Key improvements include:
- Minting fee for LST creation – a small cost applied when tokenizing staked ATOM, compensating for instant liquidity.
- Burn / redemption bonus – a small reward for burning LSTs and returning to native staking.
- Lock-based LSM tiers – each Liquid Staked Token (LST) would represent a specific commitment level (e.g., stATOM-3m, stATOM-6m, stATOM-12m), allowing DeFi protocols to choose their preferred liquidity profile.
- Reward distribution in LST or staked ATOM only, never in liquid ATOM, reducing sell pressure and strengthening long-term token dynamics.
This creates a clear liquidity hierarchy:
short-term LSTs remain flexible but less rewarding, while long-term ones capture more value and better reflect staking commitment.
Such a model aligns the LSM with the Hub’s monetary policy rather than diluting it.
6. Expected Impacts
This reform combines monetary sustainability, enhanced network security, and better economic alignment:
- Reduced and predictable inflation, between 2% and 6%.
- Higher network security, as more ATOM are locked for longer periods.
- More stable APR, driven by commitment rather than inflation swings.
- Lower sell pressure, with rewards distributed as staked or liquid-staked assets.
- Bullish long-term dynamics, through controlled issuance and perceived scarcity.
- Deeper DeFi integration, with differentiated LSTs offering distinct yield and liquidity profiles.
7. In addition of that, we discussed about more topics which would be related
Validator Set Reduction : A Balanced Approach
While the idea of reducing the validator set aims to improve network performance and efficiency, a drastic reduction to 50 active validators would, in my view, harm the Cosmos Hub’s decentralization and concentrate governance power among the largest validators.
Validators ranked between 51 and 180, despite holding smaller stakes, play a vital role in ensuring:
- Network diversity and regional distribution
- Security resilience through decentralization
- Adherence to the Cosmos ethos of inclusivity and open participation
Rather than a severe cut, a moderate reduction to 80–120 validators would provide a more balanced outcome, achieving performance improvements while maintaining a healthy degree of decentralization.
By lowering the inflation range to 2–6%, the total amount of newly issued tokens and staking rewards naturally decreases.

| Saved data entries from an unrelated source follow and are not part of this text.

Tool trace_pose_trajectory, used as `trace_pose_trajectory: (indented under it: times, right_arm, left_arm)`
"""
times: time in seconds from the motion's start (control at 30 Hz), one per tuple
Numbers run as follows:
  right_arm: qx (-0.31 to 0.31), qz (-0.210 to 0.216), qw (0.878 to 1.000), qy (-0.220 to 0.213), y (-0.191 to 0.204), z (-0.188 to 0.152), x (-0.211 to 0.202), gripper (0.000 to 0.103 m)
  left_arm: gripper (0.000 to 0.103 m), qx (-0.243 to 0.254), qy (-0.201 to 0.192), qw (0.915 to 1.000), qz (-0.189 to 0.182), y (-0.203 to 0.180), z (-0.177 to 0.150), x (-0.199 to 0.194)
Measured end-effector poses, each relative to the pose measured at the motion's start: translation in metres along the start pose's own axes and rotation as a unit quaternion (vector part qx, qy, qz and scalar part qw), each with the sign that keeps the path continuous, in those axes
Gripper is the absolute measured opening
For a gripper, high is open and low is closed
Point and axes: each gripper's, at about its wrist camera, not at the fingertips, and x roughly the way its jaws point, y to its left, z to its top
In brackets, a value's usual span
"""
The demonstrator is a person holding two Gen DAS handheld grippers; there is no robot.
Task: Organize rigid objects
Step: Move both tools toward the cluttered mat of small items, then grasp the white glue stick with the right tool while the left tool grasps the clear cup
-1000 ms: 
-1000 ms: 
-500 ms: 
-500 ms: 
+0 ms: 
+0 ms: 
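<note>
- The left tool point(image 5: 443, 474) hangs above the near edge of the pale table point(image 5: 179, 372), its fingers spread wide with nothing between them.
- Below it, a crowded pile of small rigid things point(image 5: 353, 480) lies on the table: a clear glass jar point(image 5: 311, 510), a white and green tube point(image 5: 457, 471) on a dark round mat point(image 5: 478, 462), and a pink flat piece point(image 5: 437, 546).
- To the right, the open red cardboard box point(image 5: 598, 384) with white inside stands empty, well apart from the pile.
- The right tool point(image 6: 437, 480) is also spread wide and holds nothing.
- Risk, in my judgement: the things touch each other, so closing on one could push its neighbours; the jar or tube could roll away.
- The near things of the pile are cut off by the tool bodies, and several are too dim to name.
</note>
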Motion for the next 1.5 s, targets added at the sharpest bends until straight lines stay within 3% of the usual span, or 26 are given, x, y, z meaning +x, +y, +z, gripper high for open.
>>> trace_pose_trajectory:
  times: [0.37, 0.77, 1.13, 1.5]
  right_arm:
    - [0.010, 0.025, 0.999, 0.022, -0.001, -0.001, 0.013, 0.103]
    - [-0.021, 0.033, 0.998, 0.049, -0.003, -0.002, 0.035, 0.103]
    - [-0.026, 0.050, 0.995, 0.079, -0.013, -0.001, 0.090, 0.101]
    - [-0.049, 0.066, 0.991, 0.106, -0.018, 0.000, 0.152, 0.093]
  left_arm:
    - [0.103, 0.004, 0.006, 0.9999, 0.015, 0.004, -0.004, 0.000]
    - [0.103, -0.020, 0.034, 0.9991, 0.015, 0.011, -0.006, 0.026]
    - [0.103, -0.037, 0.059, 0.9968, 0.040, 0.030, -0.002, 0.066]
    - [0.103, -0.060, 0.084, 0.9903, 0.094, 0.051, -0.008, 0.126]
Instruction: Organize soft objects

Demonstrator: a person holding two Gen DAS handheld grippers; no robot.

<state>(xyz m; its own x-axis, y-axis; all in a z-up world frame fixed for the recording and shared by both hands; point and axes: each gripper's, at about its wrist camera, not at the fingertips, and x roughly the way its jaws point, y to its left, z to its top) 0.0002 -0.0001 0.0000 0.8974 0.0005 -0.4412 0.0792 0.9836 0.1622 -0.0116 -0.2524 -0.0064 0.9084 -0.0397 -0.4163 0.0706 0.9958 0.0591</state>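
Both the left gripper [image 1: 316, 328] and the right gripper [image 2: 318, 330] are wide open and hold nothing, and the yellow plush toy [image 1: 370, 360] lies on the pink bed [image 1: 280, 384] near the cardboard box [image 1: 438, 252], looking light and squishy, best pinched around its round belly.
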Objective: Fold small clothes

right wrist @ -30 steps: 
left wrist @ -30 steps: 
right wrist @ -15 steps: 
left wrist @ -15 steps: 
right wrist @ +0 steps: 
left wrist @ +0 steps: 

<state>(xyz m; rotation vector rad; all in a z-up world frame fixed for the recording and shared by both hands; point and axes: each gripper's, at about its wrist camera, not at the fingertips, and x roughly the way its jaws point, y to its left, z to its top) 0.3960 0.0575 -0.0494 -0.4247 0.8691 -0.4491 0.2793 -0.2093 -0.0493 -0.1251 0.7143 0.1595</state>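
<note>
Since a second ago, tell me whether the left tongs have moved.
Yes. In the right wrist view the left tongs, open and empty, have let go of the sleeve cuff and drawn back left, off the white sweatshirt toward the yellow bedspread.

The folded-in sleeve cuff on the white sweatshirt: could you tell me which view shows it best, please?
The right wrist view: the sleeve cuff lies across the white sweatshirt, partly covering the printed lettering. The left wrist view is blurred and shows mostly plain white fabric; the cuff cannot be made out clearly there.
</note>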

However, reducing the validator set by roughly 50% counterbalances this effect. With the same overall delegation base distributed across fewer validators, combined with the minimum 5% commission, the remaining validators capture a larger share of staking rewards.
As a result, validator revenues remain stable or even increase despite the lower inflation rate. In other words, while reduced inflation decreases token issuance, a smaller validator set maintains the economic equilibrium for validators, ensuring that the network’s security and economic incentives remain intact.
Furthermore, I propose introducing:
A “Nakamoto Bonus” mechanism, designed to incentivize stake distribution toward smaller validators and enhance the overall Nakamoto coefficient
These measures would strengthen both validator efficiency and fairness in stake allocation, ensuring that governance power remains widely distributed, a cornerstone of the Hub’s credibility ans resilience.
Preservation of the Community Pool Commission
The Community Pool (CP) is the financial backbone of the Hub’s autonomy and collective governance. Proposals suggesting to remove the Community Pool takerate (commission) would critically weaken this independence.
The CP ensures that the Cosmos Hub can:
- Fund community initiatives without reliance on external entities
- Sustain independent development aligned with community priorities
- Preserve sovereignty over its own economic and governance trajectory
Eliminating its funding source would mean that all future community-driven initiatives become dependent on private or external actors, such as Cosmos Labs (CL), effectively transforming the Hub from a sovereign ecosystem into a dependent one.
Maintaining (and potentially reforming, rather than removing) the CP commission is essential to uphold the principle of governance independence that defines the Cosmos Hub’s role as a decentralized, self-sustaining network.